Scan the material below for lines with the word "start" and report how many there are, with nothing added.

───── SUPPLIED MATERIAL ─────

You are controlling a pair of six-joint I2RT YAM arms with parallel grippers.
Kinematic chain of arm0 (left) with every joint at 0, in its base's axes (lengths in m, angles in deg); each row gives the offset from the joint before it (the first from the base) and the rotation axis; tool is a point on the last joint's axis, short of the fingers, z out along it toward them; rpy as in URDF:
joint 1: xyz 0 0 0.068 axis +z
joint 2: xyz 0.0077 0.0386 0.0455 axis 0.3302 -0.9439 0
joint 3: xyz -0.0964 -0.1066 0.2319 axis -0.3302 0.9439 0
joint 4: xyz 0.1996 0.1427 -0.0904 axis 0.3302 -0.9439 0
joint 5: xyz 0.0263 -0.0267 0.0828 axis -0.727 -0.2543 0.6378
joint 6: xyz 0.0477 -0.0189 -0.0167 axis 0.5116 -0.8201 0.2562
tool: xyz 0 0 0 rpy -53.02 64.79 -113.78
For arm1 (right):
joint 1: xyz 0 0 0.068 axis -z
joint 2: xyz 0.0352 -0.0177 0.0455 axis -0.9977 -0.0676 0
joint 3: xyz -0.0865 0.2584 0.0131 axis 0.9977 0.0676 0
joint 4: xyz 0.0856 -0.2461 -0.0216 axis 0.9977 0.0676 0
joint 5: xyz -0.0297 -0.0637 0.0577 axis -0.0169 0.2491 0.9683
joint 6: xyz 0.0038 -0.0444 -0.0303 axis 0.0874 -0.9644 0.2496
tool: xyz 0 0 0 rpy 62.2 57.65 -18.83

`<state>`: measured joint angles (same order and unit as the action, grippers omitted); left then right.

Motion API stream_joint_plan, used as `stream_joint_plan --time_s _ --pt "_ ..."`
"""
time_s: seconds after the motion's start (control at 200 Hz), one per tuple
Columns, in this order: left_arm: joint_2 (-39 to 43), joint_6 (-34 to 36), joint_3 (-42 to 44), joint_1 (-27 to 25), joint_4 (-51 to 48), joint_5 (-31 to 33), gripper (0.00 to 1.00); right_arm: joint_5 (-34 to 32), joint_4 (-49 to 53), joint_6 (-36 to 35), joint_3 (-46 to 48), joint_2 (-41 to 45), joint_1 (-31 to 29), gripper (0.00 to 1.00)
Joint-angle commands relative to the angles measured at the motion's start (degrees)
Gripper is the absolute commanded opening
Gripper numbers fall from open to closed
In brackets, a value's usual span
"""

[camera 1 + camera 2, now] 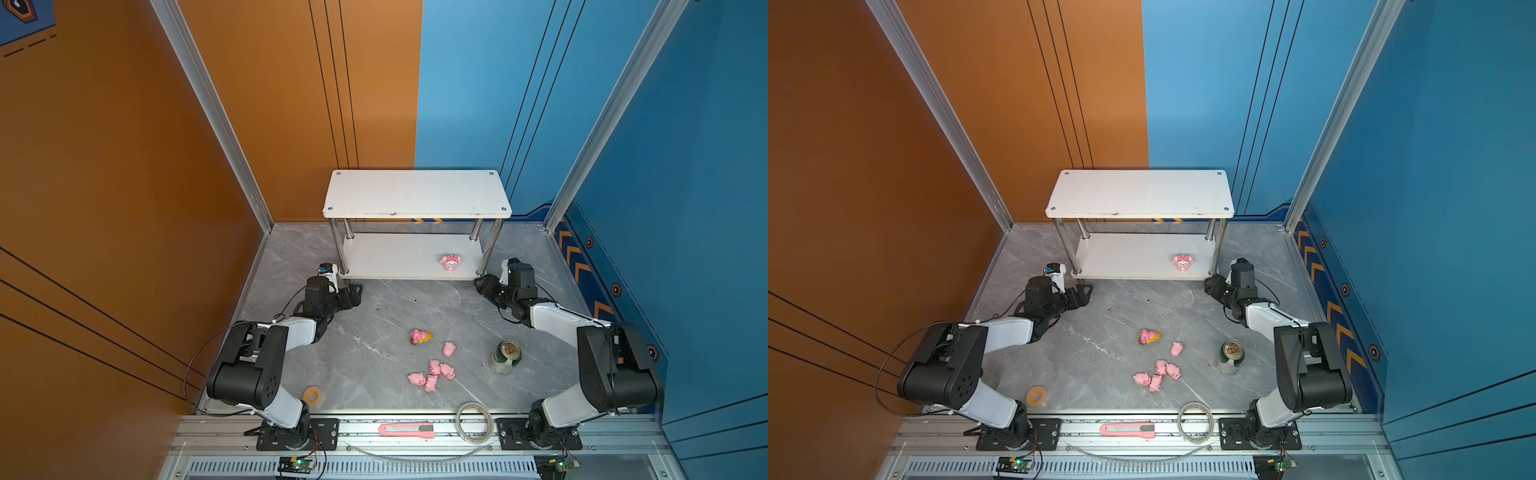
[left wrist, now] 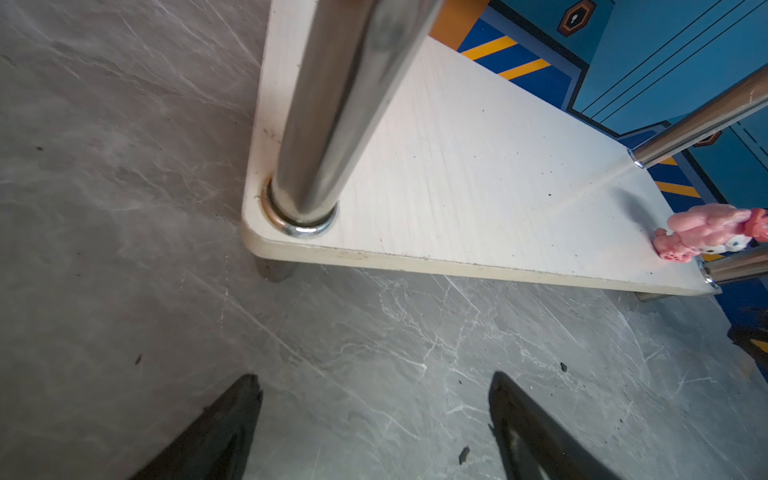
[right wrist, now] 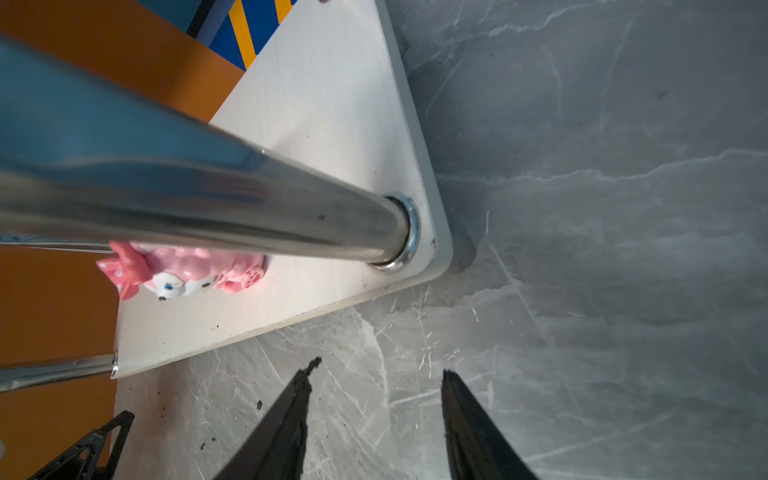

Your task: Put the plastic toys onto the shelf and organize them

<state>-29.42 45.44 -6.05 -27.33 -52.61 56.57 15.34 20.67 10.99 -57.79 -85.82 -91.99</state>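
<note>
one toy down, the rest to go: a pink-white figurine (image 1: pixel 451 262) stands alone on the lower tier of the white shelf (image 1: pixel 415 193), near its right front leg, while the top board is bare. out on the grey marbled table (image 1: pixel 374 316) lie five small pink pigs, four bunched together (image 1: pixel 432 374) and one just apart (image 1: pixel 449 348), and beyond them a pink-and-yellow figurine clump (image 1: pixel 420 336), one toy or two it is hard to tell. the left gripper (image 2: pixel 374 382) hovers low by the shelf's left front leg, jaws spread wide with only tabletop between them; the right gripper (image 3: pixel 380 370) hangs by the right front leg, jaws moderately parted and likewise holding nothing. by the look of it the job is barely begun, with every toy on the table not yet picked up. a green can (image 1: pixel 505 357) and a pink utility knife (image 1: pixel 406 430) sit nearby, no part of it.
</note>
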Motion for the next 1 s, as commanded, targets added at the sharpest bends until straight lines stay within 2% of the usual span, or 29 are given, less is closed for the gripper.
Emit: stream_joint_plan --time_s 0.0,0.14,0.155,0.185,0.991 --pt "-2.72 -0.73 -2.39 0.71 3.13 -2.85 0.88 0.39 -2.53 0.64 -1.89 -1.58 0.51 0.53" --pt "-5.16 -1.34 -3.91 0.77 4.42 -3.99 0.87 0.28 -3.43 1.06 -2.93 -3.56 0.77 0.53" --pt "-5.41 -1.39 -4.1 0.82 4.55 -4.11 0.83 0.35 -3.47 1.07 -3.12 -3.72 0.77 0.53" --pt "-5.79 -1.51 -4.46 0.76 4.77 -4.3 0.83 0.37 -3.6 1.16 -3.26 -4.06 0.81 0.52" --pt "-16.69 -2.4 -15.14 0.7 5.64 -7.44 0.81 1.07 -6.99 2.44 -9.8 -13.26 2.08 0.48"
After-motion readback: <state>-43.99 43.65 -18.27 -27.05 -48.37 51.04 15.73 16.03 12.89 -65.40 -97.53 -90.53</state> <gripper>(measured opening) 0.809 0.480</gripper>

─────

**WRITTEN ANSWER**
2